Automated systems for interpreting human emotions have analyzed speech, text, and facial expressions. New research shows progress on the subtle art of reading body language.
What’s new: Researchers from the Universities of North Carolina and Maryland built EWalk, a collection of 1,348 videos of people walking, manually labeled according to perceived emotions: happy, sad, angry, and neutral. For instance, gaits labeled happy tend to have a quick pace and widely swinging arms, while sad gaits are slower with a slumped posture. A model trained on EWalk achieved state-of-the-art results matching gaits with emotional states.
Key insights: The model uses a random forest to classify the emotion expressed by a given gait using a combination of features extracted using hand-crafted rules and a neural network.
- Decision trees in this case are less data-hungry than neural networks, but they're prone to overfitting large-dimensional inputs.
- The researchers pre-processed the data using an LSTM to reduce the number of dimensions describing the input.
How it works: TimePoseNet, a neural network detailed in previous research, extracts from videos a 3D skeletal representation of the gait in each frame. The researchers compute pose and movement features from the skeleton and feed them to the random forest. They also feed the skeleton to an LSTM network, which supplements the random forest’s input.
- Pose measurements include the volume of the bounding box surrounding a skeleton, area of bounding boxes for upper and lower body, distance between feet and hands, and angles between head and shoulders as well as head and torso.
- Each pose measurement is averaged across all frames to produce the pose feature. Maximum stride length is also included in the pose feature, but not averaged over frames.
- Movement measurements include the average of the velocity, acceleration, and jerk (rate of change in acceleration) of each skeletal joint in each frame. The time of a single walk cycle, from the moment a foot lifts to the time it hits the ground, is also a movement measurement.
- Each movement measurement is averaged over all frames to produce the movement feature.
- The random forest takes pose and movement features as inputs to predict emotion.
- LSTM is also trained to predict emotion from the pose and movement features. The random forest receives the values of the LSTM’s hidden units, but not its prediction.

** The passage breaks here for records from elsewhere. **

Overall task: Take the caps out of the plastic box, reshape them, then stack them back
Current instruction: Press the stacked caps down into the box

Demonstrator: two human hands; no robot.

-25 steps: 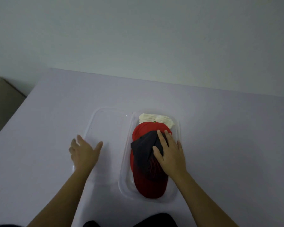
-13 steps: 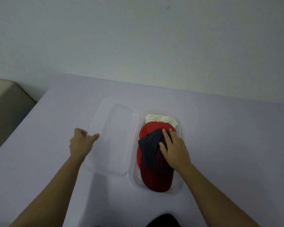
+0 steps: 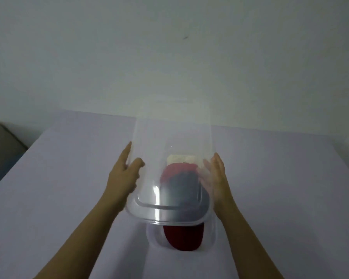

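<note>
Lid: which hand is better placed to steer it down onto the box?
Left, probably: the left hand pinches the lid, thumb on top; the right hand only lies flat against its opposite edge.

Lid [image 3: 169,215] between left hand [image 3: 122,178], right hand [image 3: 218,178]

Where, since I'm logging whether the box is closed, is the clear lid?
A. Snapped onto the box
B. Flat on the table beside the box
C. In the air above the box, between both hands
C: the lid is raised between the left hand and right hand, over the box with the red cap exposed.
</note>
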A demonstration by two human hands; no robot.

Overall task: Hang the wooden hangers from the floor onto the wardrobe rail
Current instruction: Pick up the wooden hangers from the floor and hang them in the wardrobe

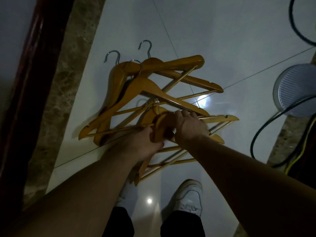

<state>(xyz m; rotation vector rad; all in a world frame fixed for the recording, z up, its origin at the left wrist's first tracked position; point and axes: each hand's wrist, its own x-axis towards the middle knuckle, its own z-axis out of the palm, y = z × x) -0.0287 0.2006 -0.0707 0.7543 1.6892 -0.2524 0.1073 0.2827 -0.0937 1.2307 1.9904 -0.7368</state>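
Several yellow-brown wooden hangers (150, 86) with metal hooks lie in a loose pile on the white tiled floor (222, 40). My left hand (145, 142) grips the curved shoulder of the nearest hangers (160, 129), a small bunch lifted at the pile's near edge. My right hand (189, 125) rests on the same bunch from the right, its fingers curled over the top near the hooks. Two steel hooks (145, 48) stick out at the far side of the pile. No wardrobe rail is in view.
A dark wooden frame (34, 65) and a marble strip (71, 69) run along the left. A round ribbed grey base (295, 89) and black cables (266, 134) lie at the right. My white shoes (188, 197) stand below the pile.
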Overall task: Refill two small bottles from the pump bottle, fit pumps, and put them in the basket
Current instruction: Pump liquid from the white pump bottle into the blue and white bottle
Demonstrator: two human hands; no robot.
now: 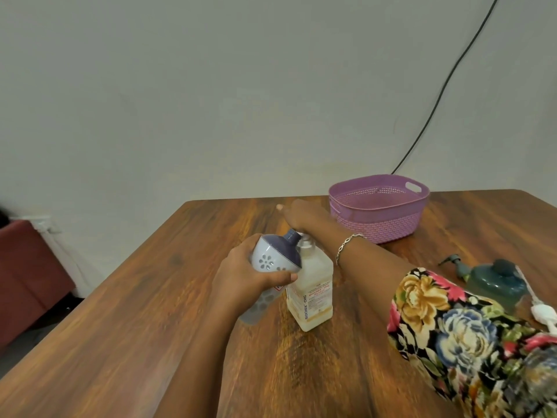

Results: The previous best method achieved 68 percent accuracy on EWalk. The random forest, given the pose and movement features plus the LSTM’s hidden units, achieves 80.1 percent. The random forest also outperforms the LSTM alone.
Why it matters: The better computers understand human emotion, the more effectively we’ll be able to work with them. Beyond that, this work has clear applications in security, where early warning of potential aggression could help stop violent incidents before they escalate. It could also be handy in a retail environment, helping salespeople choose the most productive approach to prospective customers, and possibly in other face-to-face customer service situations.
We’re thinking: Psychology demonstrates that emotion affects human planning and actions. While models exist that are startlingly accurate at predicting future human actions — see this paper — they don’t explicitly take emotion into account. Factoring in emotions could enable such systems to make even better predictions.